A última grande rebofa aconteceu no final dos anos sessenta. Ainda hoje me lembro dela. Se bem que, tenho de confessar, alguns dos pormenores da mesma provavelmente não serão genuínos e originais dessa longínqua vivência mas uma mistura do que vivi e do que li do belíssimo texto que Campos Monteiro dedica a este tsunami nordestino.
Esta cheia destruidora que, ao contrário das enchurradas normais, cresce da foz para a nascente é característico do Vale da Vilariça e, sendo um drama sempre que acontece, pela destruição com que se faz acompanhar, não deixa de ser uma das causas do excelente solo de aluvião que atapeta o mais fértil vale lusitano.
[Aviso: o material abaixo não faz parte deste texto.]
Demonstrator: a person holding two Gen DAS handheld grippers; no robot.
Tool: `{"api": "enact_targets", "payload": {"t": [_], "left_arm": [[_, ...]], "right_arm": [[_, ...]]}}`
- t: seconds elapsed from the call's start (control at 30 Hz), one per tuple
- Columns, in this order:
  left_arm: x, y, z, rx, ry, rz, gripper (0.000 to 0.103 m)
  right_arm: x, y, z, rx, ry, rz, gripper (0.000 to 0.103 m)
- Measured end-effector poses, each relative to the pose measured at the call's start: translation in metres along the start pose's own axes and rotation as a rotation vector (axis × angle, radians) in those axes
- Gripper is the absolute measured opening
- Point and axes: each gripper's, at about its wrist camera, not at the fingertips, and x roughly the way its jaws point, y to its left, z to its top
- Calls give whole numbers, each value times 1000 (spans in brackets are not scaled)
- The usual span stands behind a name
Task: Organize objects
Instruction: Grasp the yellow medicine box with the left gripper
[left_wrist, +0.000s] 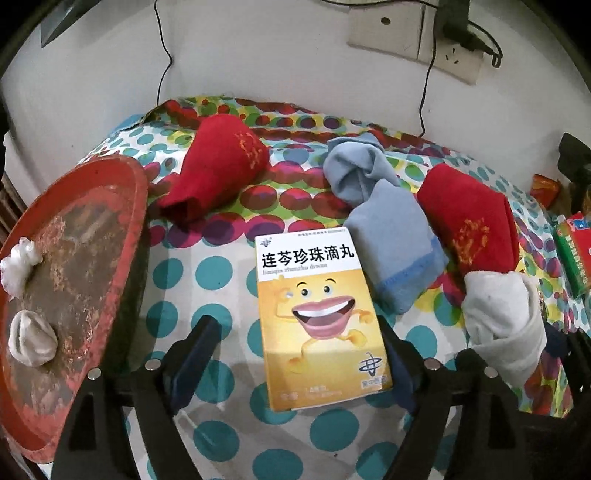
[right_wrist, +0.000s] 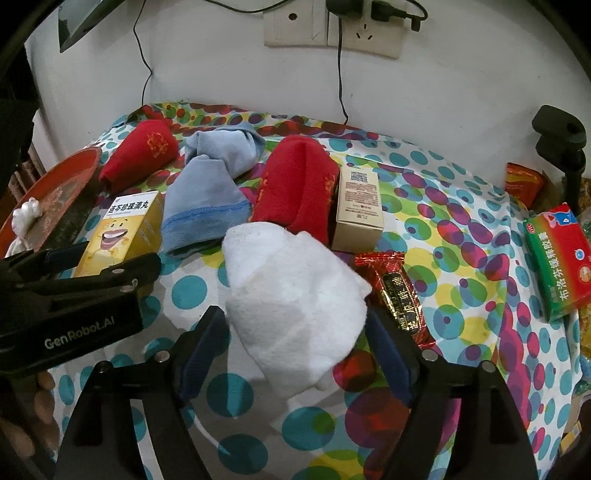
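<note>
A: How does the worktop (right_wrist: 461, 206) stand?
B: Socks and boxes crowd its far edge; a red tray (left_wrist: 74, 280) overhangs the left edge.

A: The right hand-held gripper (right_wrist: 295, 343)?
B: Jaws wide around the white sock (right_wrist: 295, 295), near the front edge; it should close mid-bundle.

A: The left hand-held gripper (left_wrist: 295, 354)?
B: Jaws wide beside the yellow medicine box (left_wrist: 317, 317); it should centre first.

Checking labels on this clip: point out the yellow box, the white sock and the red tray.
yellow box (left_wrist: 317, 314): left wrist view, cartoon face on its front.
white sock (right_wrist: 295, 306): right wrist view, middle of the bundle.
red tray (left_wrist: 122, 236): left wrist view, right rim.
</note>
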Motion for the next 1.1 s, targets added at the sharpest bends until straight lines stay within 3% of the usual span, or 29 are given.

O Douro, depois de passar o Pocinho, em vez de se encaminhar diretamente para o mar, entre o Porto e Gaia, contorna o Vale Meão, célebre pela excelência dos seus vinhos e vem receber o Sabor na parte final da Vilariça. Este apresenta-se à centenária estrada fluvial do Vinho do Porto, na recente companhia da ribeira que desde a sua génese na Burga, no sopé da Serra de Bornes sublinha e marca o Vale. É, aliás, esta que acaba por acarretar com as consequências da fúria dos elementos quando estes assumem proporções de catástrofe.
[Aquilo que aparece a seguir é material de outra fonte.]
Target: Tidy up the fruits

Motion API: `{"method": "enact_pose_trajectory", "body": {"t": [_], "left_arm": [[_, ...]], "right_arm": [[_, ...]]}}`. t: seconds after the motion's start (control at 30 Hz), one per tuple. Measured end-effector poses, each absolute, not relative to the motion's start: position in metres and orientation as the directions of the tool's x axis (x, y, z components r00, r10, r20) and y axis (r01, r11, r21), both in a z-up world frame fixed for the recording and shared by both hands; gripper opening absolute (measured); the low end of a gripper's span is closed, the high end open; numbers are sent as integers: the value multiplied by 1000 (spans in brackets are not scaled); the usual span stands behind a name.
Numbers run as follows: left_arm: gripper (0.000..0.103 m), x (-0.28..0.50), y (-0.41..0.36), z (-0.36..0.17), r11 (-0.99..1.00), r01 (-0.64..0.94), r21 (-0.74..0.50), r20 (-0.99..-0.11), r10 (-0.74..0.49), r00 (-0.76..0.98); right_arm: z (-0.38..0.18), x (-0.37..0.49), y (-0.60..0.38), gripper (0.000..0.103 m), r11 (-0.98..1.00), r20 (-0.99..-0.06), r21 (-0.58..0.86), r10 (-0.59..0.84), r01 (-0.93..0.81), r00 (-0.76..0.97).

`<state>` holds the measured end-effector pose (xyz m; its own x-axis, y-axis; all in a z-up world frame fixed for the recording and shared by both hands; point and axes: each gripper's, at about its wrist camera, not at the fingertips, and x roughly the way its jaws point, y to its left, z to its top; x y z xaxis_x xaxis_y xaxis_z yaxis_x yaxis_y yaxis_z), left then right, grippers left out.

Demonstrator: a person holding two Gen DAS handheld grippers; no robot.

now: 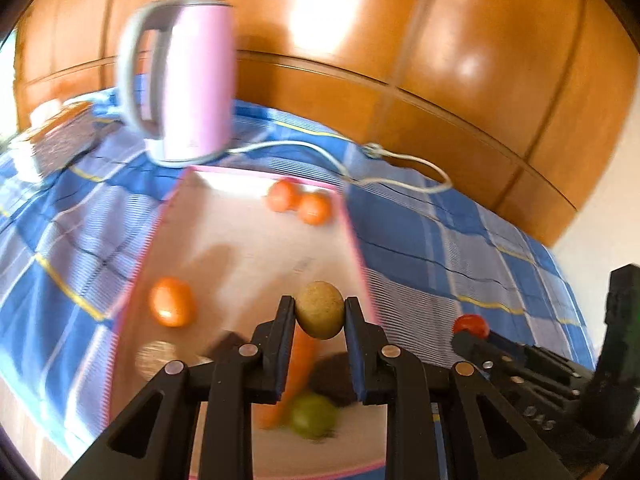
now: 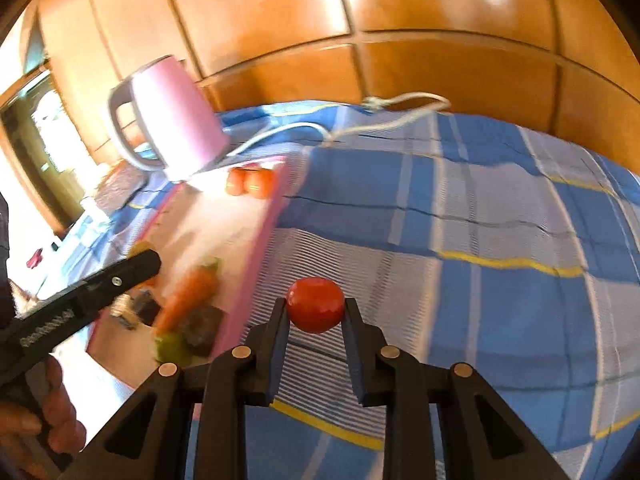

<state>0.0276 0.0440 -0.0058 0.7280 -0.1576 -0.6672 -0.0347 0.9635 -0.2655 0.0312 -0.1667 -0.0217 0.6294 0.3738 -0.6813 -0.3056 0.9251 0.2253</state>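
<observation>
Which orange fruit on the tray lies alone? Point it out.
The orange fruit near the tray's left edge; the other two touch at the far end.

I can't read any text from here. The left gripper [image 2: 80,296], seen from the right wrist camera, carries a white printed line along its side, but blur smears it past reading. The pink kettle [image 1: 192,80] bears a small mark low on its front, equally illegible.

Motion blur smears the pink kettle [image 1: 188,80], and in the left wrist view the left gripper [image 1: 319,312] partly covers the carrot [image 1: 298,368] and a dark object [image 1: 332,380] too blurred to identify. The pale round thing [image 1: 154,356] at the tray's [image 1: 224,216] near corner cannot be identified either.
</observation>
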Motion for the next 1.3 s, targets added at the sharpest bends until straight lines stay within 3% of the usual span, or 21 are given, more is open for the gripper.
{"method": "enact_pose_trajectory", "body": {"t": [0.2,0.67,0.93,1.07,1.3], "left_arm": [[25,30,79,-15,954,-102,-280,-680,-123,723],[26,50,88,-24,962,-108,-252,-695,-102,712],[36,48,92,-30,959,-143,-243,-709,-75,702],[47,42,93,-28,958,-166,-233,-704,-49,709],[57,32,89,-22,963,-182,-197,-692,-5,722]], "right_arm": [[-8,51,-119,27,885,-675,218,442,-412,591],[-13,90,-65,29,866,-722,237,460,-440,516],[-23,87,-61,31,872,-730,245,453,-423,511],[-23,80,-65,31,876,-728,246,450,-416,517],[-17,65,-74,37,892,-715,230,426,-389,555]]}}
Quando o rio Douro enche em demasia, as suas águas caudalosas chegam à aldeia da Foz do Sabor em oposição frontal às do seu afluente e entram por este dentro. Não se compara o caudal de um e outro rio, e, obviamente, é o Sabor que recua cedendo à força duriense. Mas é um recuo contido, não só, porque apesar de diferentes, as torrentes têm forças de ordem de grandeza parecidas como porque o vale onde este corre é apertado e a subida das águas só se faz desde que outra escapatória não encontrem. Esta “válvula de escape” é, precisamente, a ribeira da Vilariça que, sendo de grandeza incomparavelmente inferior, corre num território plano e que fica completamente inundado pelas águas barrentas e revoltosas que, desde Espanha, se precipitam pelo vale acima destruindo tudo à sua passagem.
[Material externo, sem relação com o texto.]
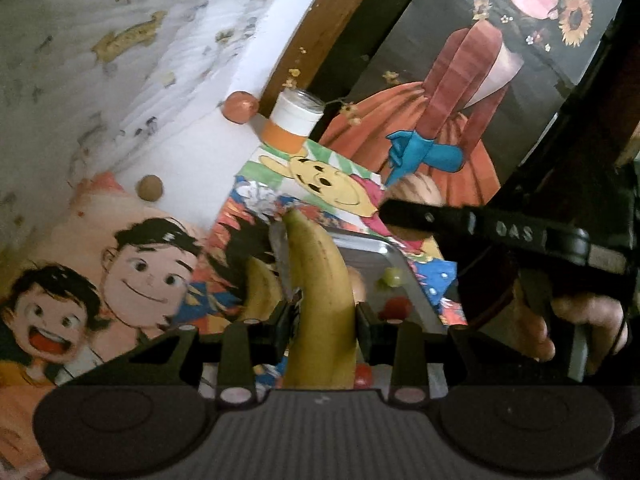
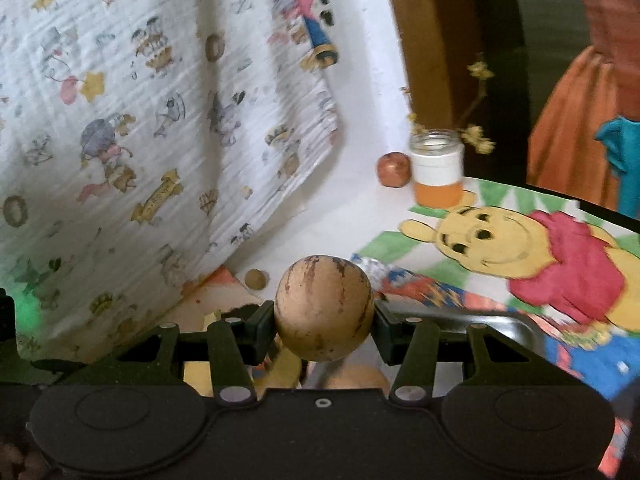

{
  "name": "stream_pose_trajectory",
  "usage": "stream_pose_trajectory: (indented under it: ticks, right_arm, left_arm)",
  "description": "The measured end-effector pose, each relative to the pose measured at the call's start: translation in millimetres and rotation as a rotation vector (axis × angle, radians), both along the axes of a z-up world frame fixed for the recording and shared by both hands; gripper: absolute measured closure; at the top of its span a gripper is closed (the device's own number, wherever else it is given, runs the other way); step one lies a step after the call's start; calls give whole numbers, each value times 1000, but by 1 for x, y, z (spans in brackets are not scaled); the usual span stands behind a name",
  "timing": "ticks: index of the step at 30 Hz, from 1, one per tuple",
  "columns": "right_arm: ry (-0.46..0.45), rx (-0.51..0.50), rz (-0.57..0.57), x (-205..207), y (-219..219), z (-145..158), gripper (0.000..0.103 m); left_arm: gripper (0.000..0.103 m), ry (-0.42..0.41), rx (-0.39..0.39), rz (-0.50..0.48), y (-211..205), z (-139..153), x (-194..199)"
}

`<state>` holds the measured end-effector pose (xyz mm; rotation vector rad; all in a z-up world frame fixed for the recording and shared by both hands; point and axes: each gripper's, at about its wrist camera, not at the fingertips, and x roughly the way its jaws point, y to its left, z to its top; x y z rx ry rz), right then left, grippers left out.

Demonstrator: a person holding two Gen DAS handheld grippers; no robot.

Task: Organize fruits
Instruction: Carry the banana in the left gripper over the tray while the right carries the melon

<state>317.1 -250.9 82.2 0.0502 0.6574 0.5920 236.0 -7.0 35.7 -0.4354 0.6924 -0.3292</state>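
My left gripper (image 1: 323, 316) is shut on a yellow banana (image 1: 318, 280) that points away from me, held above a metal tray (image 1: 376, 252). A second banana (image 1: 260, 288) lies just left of it. The tray holds a green grape (image 1: 391, 276) and red fruits (image 1: 398, 306). My right gripper (image 2: 324, 320) is shut on a round tan fruit with brown streaks (image 2: 324, 308), above the tray's rim (image 2: 496, 318). The right gripper also shows in the left wrist view (image 1: 412, 212) at the right, over the tray.
A jar with orange contents (image 1: 294, 120) (image 2: 438, 168) stands at the back beside a reddish apple (image 1: 239, 107) (image 2: 394, 169). A small brown round fruit (image 1: 150, 188) (image 2: 255, 279) lies on the white surface. Cartoon-printed mats cover the table; a patterned cloth hangs at left.
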Motion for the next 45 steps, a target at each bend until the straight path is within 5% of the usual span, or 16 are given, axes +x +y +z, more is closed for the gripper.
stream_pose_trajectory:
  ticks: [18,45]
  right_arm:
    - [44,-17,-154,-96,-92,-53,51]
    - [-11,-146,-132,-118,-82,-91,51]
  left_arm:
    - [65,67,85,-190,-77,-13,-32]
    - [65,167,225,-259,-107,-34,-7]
A construção de barragens no rio Douro veio “domesticar” esta fúria e as rebofas deixaram de aparecer, pelo menos com a ferocidade e poder destrutivo que tinham antigamente. Era suposto que as duas barragens do Baixo Sabor (uma delas de contra-embalse – portanto com capacidade de bombear água para montante) pusessem os agricultores de região a salvo dos caprichos metereológicos. O que aconteceu este ano e a que a comunicação social deu relevo, veio demonstrar que não.
Não porque não é possível lidar com a “fera” ou porque a EDP não acionou os meios e mecanismo que deveria fazer? É urgente saber-se para que, quem investe a vida e os meios disponíveis, por estas paragens, saiba afinal com o que pode contar, para além das afirmações genéricas de que o aproveitamento hidroelétrico contribuirá para a regulação e controlo dos caudais. Provavelmente a EDP já terá dado as suas justificações nos locais e às entidades onde é obrigada a fazê-lo. Mas era bom que as publicitasse e tornasse acessíveis para a generalidade da população.